▶ _Instructions for the task_
Search the lines of the records for the word "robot", and copy every line that has it.

▶ _Records supplied_

┌────────

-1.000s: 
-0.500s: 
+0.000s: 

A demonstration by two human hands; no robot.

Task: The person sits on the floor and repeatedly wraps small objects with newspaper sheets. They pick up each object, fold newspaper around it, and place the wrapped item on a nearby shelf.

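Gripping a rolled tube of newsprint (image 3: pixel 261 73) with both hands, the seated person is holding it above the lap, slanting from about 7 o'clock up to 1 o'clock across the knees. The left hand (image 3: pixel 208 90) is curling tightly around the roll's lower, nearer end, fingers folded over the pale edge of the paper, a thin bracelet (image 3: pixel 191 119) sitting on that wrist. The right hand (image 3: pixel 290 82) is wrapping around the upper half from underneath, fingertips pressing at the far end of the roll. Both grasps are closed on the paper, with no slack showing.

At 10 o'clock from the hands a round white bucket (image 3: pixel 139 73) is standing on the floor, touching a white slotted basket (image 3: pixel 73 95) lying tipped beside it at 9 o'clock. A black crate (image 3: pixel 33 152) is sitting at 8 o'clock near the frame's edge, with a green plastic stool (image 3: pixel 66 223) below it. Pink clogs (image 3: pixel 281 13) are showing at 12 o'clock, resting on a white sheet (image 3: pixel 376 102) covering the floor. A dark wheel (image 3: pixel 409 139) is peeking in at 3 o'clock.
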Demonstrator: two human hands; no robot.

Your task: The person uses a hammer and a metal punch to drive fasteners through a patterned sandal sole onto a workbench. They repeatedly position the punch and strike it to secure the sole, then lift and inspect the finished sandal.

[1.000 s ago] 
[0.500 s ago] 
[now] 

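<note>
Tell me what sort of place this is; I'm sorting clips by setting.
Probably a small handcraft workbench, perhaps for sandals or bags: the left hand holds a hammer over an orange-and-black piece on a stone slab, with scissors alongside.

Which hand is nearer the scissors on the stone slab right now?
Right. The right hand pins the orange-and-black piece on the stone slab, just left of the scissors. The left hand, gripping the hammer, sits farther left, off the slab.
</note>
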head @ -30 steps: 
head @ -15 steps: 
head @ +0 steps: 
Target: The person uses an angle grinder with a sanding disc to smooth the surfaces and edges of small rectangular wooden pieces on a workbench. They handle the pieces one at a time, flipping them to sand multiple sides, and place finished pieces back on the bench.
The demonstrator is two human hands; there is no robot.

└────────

▶ _Solution to the problem_
A demonstration by two human hands; no robot.
Demonstrator: two human hands; no robot.
The demonstrator is two human hands; there is no robot.

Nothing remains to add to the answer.